:: TASK ITEM ::
Produce a perfect copy of the listing, matching each line.

:: STORED DATA ::

*** Block opens ***

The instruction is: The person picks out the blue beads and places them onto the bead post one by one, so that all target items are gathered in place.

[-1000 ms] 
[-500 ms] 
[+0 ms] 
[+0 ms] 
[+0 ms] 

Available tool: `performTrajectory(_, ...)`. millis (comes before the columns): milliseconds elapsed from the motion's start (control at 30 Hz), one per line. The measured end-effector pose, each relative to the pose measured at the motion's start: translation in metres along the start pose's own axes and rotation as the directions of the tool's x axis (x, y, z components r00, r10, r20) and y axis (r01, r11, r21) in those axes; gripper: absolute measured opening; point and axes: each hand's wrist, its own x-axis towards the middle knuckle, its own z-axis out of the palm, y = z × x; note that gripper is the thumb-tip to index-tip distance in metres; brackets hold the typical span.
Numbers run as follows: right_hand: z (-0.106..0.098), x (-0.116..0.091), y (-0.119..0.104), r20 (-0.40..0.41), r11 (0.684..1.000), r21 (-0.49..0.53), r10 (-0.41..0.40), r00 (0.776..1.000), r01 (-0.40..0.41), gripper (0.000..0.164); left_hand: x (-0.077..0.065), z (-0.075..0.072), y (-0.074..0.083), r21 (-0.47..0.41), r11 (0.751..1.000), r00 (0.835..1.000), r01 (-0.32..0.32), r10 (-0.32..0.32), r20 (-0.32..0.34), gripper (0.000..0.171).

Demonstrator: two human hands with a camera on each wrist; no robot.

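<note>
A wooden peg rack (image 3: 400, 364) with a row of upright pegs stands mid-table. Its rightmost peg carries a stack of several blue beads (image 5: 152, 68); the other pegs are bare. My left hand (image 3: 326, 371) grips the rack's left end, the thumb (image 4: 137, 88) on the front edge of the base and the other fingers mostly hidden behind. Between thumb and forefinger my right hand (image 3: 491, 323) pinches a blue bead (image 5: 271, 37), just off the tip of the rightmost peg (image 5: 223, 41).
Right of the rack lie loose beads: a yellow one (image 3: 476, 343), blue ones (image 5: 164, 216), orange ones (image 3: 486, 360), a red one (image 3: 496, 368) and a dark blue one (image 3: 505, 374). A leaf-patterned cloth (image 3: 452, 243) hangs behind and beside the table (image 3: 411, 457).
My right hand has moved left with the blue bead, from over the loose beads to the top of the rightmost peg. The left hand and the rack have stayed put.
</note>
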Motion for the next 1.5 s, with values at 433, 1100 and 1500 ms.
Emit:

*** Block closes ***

:: ANSWER SPACE ::
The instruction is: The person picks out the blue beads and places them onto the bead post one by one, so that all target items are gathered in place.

[-1000 ms] 
[-500 ms] 
[+0 ms] 
[+0 ms] 
[+0 ms] 

Available tool: `performTrajectory(_, ...)`. millis (comes before the columns): milliseconds elapsed from the motion's start (control at 30 Hz), one per line. The measured end-effector pose, each relative to the pose measured at the motion's start: translation in metres along the start pose's own axes and rotation as the directions of the tool's x axis (x, y, z components r00, r10, r20) and y axis (r01, r11, r21) in those axes; gripper: absolute measured opening; point and axes: each hand's wrist, its own x-axis towards the middle knuckle, its own z-axis out of the palm, y = z × x; note that gripper is the thumb-tip to index-tip distance in metres; brackets hold the typical span.
Numbers run as follows: right_hand: z (-0.106..0.098), x (-0.116..0.091), y (-0.119..0.104), r20 (-0.40..0.41), r11 (0.684..1.000), r21 (-0.49..0.53), r10 (-0.41..0.40), r00 (0.776..1.000), r01 (-0.40..0.41), gripper (0.000..0.164); left_hand: x (-0.077..0.065), z (-0.075..0.072), y (-0.074..0.083), r21 (-0.47..0.41), r11 (0.751..1.000), r00 (0.835..1.000), r01 (-0.32..0.32), r10 (-0.32..0.32), r20 (-0.32..0.34), gripper (0.000..0.171).

Demonstrator: two human hands with a camera on each wrist; no robot.

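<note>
A wooden peg rack (image 3: 400, 364) with a row of upright pegs stands mid-table. Its rightmost peg carries a stack of several blue beads (image 5: 152, 68); the other pegs are bare. My left hand (image 3: 326, 371) grips the rack's left end, the thumb (image 4: 137, 88) on the front edge of the base and the other fingers mostly hidden behind. Between thumb and forefinger my right hand (image 3: 491, 323) pinches a blue bead (image 5: 271, 37), just off the tip of the rightmost peg (image 5: 223, 41).
Right of the rack lie loose beads: a yellow one (image 3: 476, 343), blue ones (image 5: 164, 216), orange ones (image 3: 486, 360), a red one (image 3: 496, 368) and a dark blue one (image 3: 505, 374). A leaf-patterned cloth (image 3: 452, 243) hangs behind and beside the table (image 3: 411, 457).
My right hand has moved left with the blue bead, from over the loose beads to the top of the rightmost peg. The left hand and the rack have stayed put.
</note>
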Motion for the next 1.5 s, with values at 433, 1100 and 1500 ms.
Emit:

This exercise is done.